## [Work task]
Scan the records below for the line containing "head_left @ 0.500" and the line containing "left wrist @". Copy both, plus every line between, exactly.

## [Source records]
-- Opening Marker --
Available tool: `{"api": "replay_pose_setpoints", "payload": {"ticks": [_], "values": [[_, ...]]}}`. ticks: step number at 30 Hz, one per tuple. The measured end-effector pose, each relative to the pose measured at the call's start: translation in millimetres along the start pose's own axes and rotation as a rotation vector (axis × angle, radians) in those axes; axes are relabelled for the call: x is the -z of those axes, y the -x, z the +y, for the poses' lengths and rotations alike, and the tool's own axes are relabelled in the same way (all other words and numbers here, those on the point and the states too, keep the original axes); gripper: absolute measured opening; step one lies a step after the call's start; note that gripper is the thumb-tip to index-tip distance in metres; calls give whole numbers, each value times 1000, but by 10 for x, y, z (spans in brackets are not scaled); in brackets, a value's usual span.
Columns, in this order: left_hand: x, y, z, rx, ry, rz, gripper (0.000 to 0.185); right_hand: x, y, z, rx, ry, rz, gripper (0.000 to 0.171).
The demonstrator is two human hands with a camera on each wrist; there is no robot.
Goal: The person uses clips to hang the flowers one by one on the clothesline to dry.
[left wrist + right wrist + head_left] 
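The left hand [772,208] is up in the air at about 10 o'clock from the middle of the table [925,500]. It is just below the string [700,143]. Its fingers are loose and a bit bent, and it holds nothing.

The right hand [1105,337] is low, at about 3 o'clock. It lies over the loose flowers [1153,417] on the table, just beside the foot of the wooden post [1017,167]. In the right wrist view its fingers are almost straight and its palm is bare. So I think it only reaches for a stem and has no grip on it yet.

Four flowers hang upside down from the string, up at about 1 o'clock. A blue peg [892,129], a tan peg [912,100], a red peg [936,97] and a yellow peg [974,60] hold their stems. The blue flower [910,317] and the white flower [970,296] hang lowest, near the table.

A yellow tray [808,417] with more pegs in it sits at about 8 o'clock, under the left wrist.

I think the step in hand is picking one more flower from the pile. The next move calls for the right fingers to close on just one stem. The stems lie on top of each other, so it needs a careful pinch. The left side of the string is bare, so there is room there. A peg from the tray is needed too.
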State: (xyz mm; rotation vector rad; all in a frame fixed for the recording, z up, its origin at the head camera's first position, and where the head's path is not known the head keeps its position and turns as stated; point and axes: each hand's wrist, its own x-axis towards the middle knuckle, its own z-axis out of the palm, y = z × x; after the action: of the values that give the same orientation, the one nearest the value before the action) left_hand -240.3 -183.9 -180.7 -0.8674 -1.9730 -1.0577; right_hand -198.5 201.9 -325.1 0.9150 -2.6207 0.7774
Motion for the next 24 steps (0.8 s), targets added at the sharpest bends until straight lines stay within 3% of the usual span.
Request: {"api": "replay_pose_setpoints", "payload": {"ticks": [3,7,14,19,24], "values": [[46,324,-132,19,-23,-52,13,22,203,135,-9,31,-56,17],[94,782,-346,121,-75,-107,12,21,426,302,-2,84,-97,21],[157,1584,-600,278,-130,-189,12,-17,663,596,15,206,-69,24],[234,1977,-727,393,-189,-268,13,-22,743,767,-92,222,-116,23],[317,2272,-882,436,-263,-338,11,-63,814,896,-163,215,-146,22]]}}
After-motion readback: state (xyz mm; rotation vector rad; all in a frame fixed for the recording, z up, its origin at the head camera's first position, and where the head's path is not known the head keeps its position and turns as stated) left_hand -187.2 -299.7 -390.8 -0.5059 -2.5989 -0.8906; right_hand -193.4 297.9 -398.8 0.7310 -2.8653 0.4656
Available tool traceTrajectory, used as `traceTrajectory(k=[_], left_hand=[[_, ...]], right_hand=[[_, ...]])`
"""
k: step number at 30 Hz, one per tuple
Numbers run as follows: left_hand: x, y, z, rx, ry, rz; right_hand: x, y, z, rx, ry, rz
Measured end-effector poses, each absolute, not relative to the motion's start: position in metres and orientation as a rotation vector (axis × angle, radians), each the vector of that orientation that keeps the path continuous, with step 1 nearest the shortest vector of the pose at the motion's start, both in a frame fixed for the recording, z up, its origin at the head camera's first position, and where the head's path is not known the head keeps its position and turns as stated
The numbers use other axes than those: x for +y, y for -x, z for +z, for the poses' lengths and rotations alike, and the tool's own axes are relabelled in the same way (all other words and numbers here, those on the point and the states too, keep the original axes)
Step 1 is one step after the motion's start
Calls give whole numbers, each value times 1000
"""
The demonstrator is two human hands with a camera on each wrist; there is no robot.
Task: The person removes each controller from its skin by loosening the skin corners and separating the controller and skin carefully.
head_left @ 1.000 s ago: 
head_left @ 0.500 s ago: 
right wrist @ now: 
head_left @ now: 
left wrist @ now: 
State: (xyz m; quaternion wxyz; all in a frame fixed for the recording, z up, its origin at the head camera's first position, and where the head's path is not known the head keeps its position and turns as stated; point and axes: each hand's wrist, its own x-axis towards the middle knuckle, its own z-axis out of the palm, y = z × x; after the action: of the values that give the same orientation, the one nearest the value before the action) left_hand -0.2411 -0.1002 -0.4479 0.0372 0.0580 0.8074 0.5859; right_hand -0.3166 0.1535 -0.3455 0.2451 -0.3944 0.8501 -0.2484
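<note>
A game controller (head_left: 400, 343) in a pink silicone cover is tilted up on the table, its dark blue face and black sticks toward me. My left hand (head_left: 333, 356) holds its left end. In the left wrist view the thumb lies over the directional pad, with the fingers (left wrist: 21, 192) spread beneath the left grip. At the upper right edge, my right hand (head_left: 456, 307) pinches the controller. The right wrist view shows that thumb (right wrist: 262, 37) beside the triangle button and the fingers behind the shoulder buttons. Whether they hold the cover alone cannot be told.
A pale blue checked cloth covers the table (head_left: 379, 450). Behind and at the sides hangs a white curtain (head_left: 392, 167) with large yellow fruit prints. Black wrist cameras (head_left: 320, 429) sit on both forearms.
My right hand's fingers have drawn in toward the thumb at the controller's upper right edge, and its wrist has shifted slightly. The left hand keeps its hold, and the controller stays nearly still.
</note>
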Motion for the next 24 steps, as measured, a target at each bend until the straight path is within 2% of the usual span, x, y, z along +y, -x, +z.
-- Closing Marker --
## [Finished exercise]
head_left @ 0.500 s ago: 
right wrist @ now: 
head_left @ now: 
left wrist @ now: 

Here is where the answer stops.